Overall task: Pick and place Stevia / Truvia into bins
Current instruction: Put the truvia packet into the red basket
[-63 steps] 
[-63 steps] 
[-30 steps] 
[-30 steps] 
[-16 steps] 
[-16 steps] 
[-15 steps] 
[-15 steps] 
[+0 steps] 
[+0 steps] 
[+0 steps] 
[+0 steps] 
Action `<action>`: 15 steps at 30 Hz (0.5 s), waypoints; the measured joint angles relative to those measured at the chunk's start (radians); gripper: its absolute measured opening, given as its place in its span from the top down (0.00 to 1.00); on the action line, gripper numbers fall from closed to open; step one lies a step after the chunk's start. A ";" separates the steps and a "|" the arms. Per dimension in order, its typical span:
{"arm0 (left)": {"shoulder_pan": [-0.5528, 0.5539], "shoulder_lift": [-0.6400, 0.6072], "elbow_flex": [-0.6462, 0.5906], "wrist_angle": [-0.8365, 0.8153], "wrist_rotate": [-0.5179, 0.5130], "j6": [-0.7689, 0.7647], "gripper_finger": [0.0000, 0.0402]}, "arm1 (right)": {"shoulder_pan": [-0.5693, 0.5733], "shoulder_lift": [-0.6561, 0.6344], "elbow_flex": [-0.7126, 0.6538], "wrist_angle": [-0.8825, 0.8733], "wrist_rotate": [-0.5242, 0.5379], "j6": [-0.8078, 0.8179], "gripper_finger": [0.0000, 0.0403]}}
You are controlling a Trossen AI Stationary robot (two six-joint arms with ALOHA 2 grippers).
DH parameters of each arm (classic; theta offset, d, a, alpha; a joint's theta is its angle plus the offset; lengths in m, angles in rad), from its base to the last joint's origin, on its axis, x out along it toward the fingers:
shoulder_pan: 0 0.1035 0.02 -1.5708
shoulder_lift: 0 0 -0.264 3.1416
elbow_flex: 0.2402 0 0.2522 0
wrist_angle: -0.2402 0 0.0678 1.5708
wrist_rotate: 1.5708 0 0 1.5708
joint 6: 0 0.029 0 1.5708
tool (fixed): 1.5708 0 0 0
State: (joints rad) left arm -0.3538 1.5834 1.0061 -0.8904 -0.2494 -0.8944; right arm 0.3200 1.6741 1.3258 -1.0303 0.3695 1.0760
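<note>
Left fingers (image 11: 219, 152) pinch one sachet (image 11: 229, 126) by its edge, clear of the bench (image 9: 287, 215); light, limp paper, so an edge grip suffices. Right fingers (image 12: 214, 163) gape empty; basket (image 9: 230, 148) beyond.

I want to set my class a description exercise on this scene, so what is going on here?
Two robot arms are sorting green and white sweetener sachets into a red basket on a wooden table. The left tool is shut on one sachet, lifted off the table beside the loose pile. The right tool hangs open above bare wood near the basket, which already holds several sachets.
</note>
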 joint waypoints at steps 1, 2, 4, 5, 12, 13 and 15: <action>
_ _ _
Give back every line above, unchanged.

» **Solution**:
Overall task: Pick and place Stevia / Truvia into bins
Current instruction: Put the truvia packet into the red basket
[-63 steps] 
[-63 steps] 
[-30 steps] 
[-30 steps] 
[-16 steps] 
[-16 steps] 
[-15 steps] 
[-15 steps] 
[+0 steps] 
[+0 steps] 
[+0 steps] 
[+0 steps] 
Action `<action>`: 15 steps at 30 Hz (0.5 s), waypoints; the measured joint angles relative to those measured at the chunk's start (radians); gripper: its absolute measured opening, given as its place in its span from the top down (0.00 to 1.00); on the action line, gripper numbers fall from closed to open; step one lies a step after the chunk's start. A ";" separates the steps and a "|" the arms. Per dimension in order, its typical span:
{"arm0 (left)": {"shoulder_pan": [-0.5528, 0.5539], "shoulder_lift": [-0.6400, 0.6072], "elbow_flex": [-0.6462, 0.5906], "wrist_angle": [-0.8365, 0.8153], "wrist_rotate": [-0.5179, 0.5130], "j6": [-0.7689, 0.7647], "gripper_finger": [0.0000, 0.0402]}, "arm1 (right)": {"shoulder_pan": [-0.5693, 0.5733], "shoulder_lift": [-0.6561, 0.6344], "elbow_flex": [-0.7126, 0.6538], "wrist_angle": [-0.8825, 0.8733], "wrist_rotate": [-0.5242, 0.5379], "j6": [-0.8078, 0.8179], "gripper_finger": [0.0000, 0.0403]}}
You are controlling a Trossen AI Stationary robot (two six-joint arms with ALOHA 2 grippers).
DH parameters of each arm (classic; theta offset, d, a, alpha; a joint's theta is its angle plus the offset; lengths in m, angles in rad), from its base to the last joint's origin, on its axis, x out along it toward the fingers:
shoulder_pan: 0 0.1035 0.02 -1.5708
shoulder_lift: 0 0 -0.264 3.1416
elbow_flex: 0.2402 0 0.2522 0
wrist_angle: -0.2402 0 0.0678 1.5708
wrist_rotate: 1.5708 0 0 1.5708
joint 6: 0 0.029 0 1.5708
tool (fixed): 1.5708 0 0 0
State: (joints rad) left arm -0.3538 1.5834 1.0061 -0.8904 -0.2494 -0.8944; right arm 0.3200 1.6741 1.3258 -1.0303 0.3695 1.0760
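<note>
Left fingers (image 11: 219, 152) pinch one sachet (image 11: 229, 126) by its edge, clear of the bench (image 9: 287, 215); light, limp paper, so an edge grip suffices. Right fingers (image 12: 214, 163) gape empty; basket (image 9: 230, 148) beyond.

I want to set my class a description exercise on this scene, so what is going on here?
Two robot arms are sorting green and white sweetener sachets into a red basket on a wooden table. The left tool is shut on one sachet, lifted off the table beside the loose pile. The right tool hangs open above bare wood near the basket, which already holds several sachets.
</note>
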 joint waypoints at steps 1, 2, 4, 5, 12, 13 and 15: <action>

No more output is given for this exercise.